Tyler is certified by the North American Banding Council as both a raptor and passerine bander.
Roy Gilb, GIS and Database Management Assistant
Roy joined KFBRP in May 2020 as the GIS Analysis and Database Assistant. He grew up in the hills of Virginia and spent as much time outside in the Blue Ridge Mountains as possible. After obtaining a degree in Geography from the University of Richmond with a concentration in computer science, he spent some time studying Climate Change and Sustainability at the University of Cape Town.
After returning to the US, he began his career in GIS at the Virginia Dept. of Conservation and Recreation in Richmond, VA. There he worked on GIS data projects that included identifying the most valuable lands for native plant and animal life and also worked with a team of ecologists on a series of large-scale Species Distribution Models. His latest job was at a GIS Consulting company in Richmond where he worked on a variety of projects, including a nation-wide VA Cemeteries GPS mapping contract. His continued interest in conservation brought him to KFBRP, where he manages their data processes and occasionally joins for field work.
In his free time, he enjoys running as far as possible on trails and up mountains, rock climbing, and playing guitar.

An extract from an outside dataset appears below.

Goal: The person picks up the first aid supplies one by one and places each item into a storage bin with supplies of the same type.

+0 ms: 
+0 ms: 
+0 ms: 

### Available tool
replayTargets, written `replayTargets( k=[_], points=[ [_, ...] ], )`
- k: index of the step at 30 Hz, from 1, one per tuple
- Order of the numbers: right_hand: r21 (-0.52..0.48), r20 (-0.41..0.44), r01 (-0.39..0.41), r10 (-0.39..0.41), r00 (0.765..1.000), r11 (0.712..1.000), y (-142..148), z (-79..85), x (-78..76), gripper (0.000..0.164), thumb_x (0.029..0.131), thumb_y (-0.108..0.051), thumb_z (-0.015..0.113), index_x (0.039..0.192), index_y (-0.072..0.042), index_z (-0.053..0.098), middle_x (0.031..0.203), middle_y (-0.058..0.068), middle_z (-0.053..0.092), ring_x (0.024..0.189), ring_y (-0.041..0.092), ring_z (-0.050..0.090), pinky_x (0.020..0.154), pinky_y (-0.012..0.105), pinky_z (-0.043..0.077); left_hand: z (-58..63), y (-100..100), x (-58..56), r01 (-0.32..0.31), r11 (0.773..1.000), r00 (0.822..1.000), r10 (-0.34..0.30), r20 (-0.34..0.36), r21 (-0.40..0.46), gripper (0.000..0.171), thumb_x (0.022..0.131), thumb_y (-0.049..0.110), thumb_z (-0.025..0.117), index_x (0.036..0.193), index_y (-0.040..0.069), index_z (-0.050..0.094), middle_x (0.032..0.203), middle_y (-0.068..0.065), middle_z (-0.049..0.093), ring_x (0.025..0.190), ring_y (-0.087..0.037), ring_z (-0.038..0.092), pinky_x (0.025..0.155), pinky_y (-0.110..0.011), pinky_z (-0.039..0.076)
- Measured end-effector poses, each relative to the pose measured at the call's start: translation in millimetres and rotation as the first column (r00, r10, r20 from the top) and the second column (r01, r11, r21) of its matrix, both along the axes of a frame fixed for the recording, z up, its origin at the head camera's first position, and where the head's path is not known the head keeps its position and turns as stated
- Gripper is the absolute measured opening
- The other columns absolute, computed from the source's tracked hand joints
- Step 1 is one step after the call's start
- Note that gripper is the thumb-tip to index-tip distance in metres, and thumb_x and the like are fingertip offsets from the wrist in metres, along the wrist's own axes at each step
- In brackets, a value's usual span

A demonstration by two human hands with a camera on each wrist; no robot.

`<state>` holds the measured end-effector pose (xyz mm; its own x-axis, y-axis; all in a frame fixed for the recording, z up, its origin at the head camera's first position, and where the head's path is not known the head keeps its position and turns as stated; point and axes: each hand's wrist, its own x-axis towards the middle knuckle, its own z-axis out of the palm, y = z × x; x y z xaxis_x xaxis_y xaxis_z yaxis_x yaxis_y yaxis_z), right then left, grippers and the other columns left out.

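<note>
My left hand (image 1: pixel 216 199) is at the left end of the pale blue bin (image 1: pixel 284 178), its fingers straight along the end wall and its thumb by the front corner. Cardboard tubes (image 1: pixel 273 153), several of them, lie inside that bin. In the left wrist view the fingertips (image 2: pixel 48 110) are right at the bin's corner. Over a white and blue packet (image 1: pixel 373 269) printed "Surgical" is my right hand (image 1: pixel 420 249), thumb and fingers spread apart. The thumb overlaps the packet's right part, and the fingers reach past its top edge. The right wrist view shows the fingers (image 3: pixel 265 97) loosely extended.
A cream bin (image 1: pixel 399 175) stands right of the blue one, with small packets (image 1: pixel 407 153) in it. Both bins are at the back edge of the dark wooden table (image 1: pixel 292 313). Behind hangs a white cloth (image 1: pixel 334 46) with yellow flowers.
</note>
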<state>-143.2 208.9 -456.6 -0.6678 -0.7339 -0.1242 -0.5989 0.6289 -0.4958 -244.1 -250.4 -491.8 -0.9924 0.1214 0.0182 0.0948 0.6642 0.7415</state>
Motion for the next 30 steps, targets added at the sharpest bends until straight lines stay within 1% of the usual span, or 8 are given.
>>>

Kim Shoback received her B.S. in Environmental Science from Rutgers University and started her career in environmental consulting, but quickly tired of sitting in an office and quit to work in field biology.
She escaped the northeast and has been on a whirlwind tour of tropical forests by working a variety of field research jobs: first birds and native seed dispersal in the Dominican Republic, then tried to do a tree census in Puerto Rico but was rudely interrupted by Hurricane Maria. She stayed in Puerto Rico to study the effects of catastrophic hurricanes on forests, then studied the lek display of the white-ruffed manakin in Costa Rica and piping plover migration on the beaches of North Carolina.
Kim has been working as our Americorps Intern since October 2019. Although conservation is new to her, she thoroughly enjoys any opportunity to work with Kauaʻi’s endangered forest birds. In her spare time on the mainland, she works on farms and volunteers with The Raptor Trust, a bird rehabilitation center. When not working, she enjoys snorkeling, rock climbing, traveling, and exploring.